IMPORTANT: Run unit tests before deploying changes!

cd eli-devops/tf/modules/global/billing-alerter/function
python3 -m pytest test_main.py -v

Tests cover:

  • Severity emoji selection
  • Threshold text formatting
  • Environment extraction from budget names
  • Slack message structure
  • Deduplication logic (new period, higher threshold, duplicates)
  • Slack API posting

Troubleshooting

No alerts arriving:

  1. Check Cloud Function logs: gcloud functions logs read billing-alerter --project=eli-health-dev
  2. Verify Pub/Sub subscription exists
  3. Confirm budget has pubsub_topic configured

Duplicate alerts:

  1. Check GCS state: gsutil cat 'gs://eli-health-dev-billing-alerter-source/billing-alerts/{budget-name}.json'
  2. State should show last_threshold and billing_period
  3. Reset by deleting state file if needed

Permission errors:

  1. Service account needs roles/secretmanager.secretAccessor for Slack token
  2. Service account needs GCS access to state bucket
  3. Pub/Sub service account needs roles/run.invoker on Cloud Function

Budget Alert (Legacy)

  • Budget: $2,500 CAD/month (account-level)
  • Account: 016E4B-83DE60-189CD9
  • Note: This is the legacy account-level budget. Project-level budgets above provide more granular control.
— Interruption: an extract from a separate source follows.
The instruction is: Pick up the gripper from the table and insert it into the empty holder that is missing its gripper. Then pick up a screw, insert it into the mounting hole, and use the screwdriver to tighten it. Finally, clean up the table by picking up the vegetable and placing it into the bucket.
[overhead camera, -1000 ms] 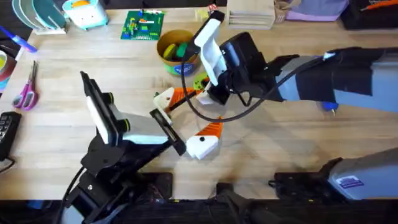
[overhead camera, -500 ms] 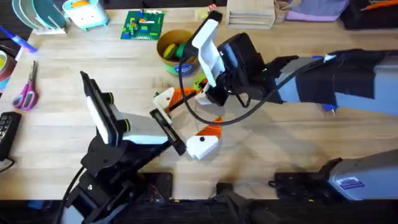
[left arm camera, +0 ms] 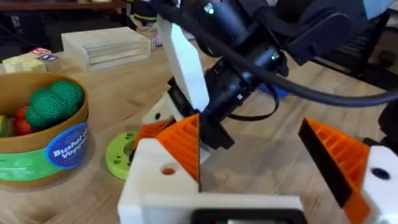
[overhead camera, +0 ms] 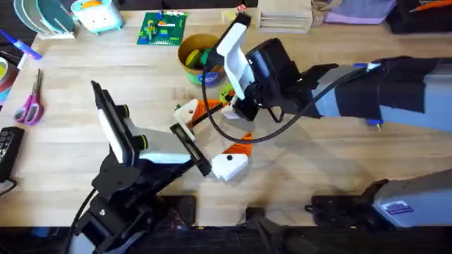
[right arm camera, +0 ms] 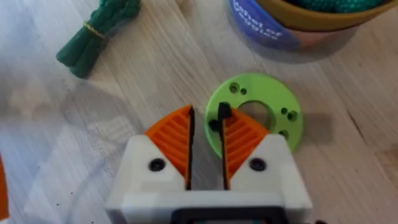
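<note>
The vegetable (right arm camera: 97,34), a thin dark green bundle tied with a yellowish band, lies on the pale wood-grain surface (overhead camera: 332,169), to the left of the bucket (overhead camera: 198,58) as the right wrist view shows it. In the overhead view the right arm hides it. The bucket is a round tan tub with a blue label; it stands at the far middle of the surface and holds green, yellow and red toy produce. Just near of it lies a flat bright green disc (right arm camera: 255,119) with small holes.

The right claw (right arm camera: 206,134) hangs over the disc's edge, its white fingers with orange ribbed pads (right arm camera: 175,142) drawn almost together, with only a narrow gap between them and nothing gripped. The left claw (left arm camera: 267,162) is spread wide and empty, low over the middle of the surface.

Farther out, the overhead view shows pink-handled scissors (overhead camera: 30,104) at the left, a green brick plate (overhead camera: 163,28) and a light wooden box (overhead camera: 284,14) along the far edge.
</note>
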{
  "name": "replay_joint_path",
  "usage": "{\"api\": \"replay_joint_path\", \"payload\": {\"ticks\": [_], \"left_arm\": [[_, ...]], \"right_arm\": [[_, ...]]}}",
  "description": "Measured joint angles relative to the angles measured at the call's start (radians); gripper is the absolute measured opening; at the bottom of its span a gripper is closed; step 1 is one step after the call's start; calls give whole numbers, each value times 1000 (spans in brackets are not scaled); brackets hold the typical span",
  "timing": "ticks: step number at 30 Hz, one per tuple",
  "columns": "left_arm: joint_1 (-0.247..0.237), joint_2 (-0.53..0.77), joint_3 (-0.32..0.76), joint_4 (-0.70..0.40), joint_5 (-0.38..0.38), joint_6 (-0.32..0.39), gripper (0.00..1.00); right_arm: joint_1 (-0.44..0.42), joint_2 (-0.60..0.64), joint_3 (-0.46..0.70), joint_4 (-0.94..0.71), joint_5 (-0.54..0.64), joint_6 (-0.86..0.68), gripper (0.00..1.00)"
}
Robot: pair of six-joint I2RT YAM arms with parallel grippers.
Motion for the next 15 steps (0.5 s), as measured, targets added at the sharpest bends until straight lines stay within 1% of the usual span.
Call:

How to Check Current Costs

GCP Console: https://console.cloud.google.com/billing/016E4B-83DE60-189CD9

BigQuery (after 24-48 hours of data):

SELECT
service.description,
SUM(cost) as total_cost
FROM `eli-health-prod.gcp_billing_export.gcp_billing_export_v1_*`
WHERE DATE(_PARTITIONTIME) >= DATE_SUB(CURRENT_DATE(), INTERVAL 7 DAY)
GROUP BY service.description
ORDER BY total_cost DESC

Quick Reference

Projects

  • eli-health-prod - Production
  • eli-health-staging - Staging/QA
  • eli-health-dev - Development

Regions

  • Production and Staging: us-east1
  • Dev: northamerica-northeast1

Key Terraform Files

  • Cloud Run: eli-devops/tf/modules/regional/backend-compute/
  • Cloud SQL: eli-devops/tf/modules/regional/storage/
  • Datastream: eli-devops/tf/modules/regional/datastream/
  • Registry: eli-devops/tf/modules/global/registry/

Changelog

January 27, 2026

  • Comprehensive Budget Alerts documentation - Added full architecture diagrams, deduplication logic explanation, Terraform configuration details, and troubleshooting guide.

January 25, 2026

  • Added Dev Cloud Run costs - Added missing Dev environment Cloud Run section ($5-8/day) and updated Quick Summary totals ($76/day).
  • Reorganized optimization section - Added "Future Optimizations to Explore" (image-analysis CPU) and "Not Recommended" sections with clear reasoning.

January 24, 2026

  • image-analysis-us minScale reduced from 2 to 1 - Peak usage is ~54 requests/hour, 1 instance is sufficient. Saves ~$7/day.
  • Excluded health_data from Datastream - 331 GB Terra wearable data no longer synced to BigQuery, reducing MERGE costs by ~$24/day.
  • Fixed staging Cloud Run scaling - Corrected minScale and cpu_idle settings that had drifted.
  • Applied Artifact Registry cleanup policies - Dev registry will auto-delete old images (was 2,044 images).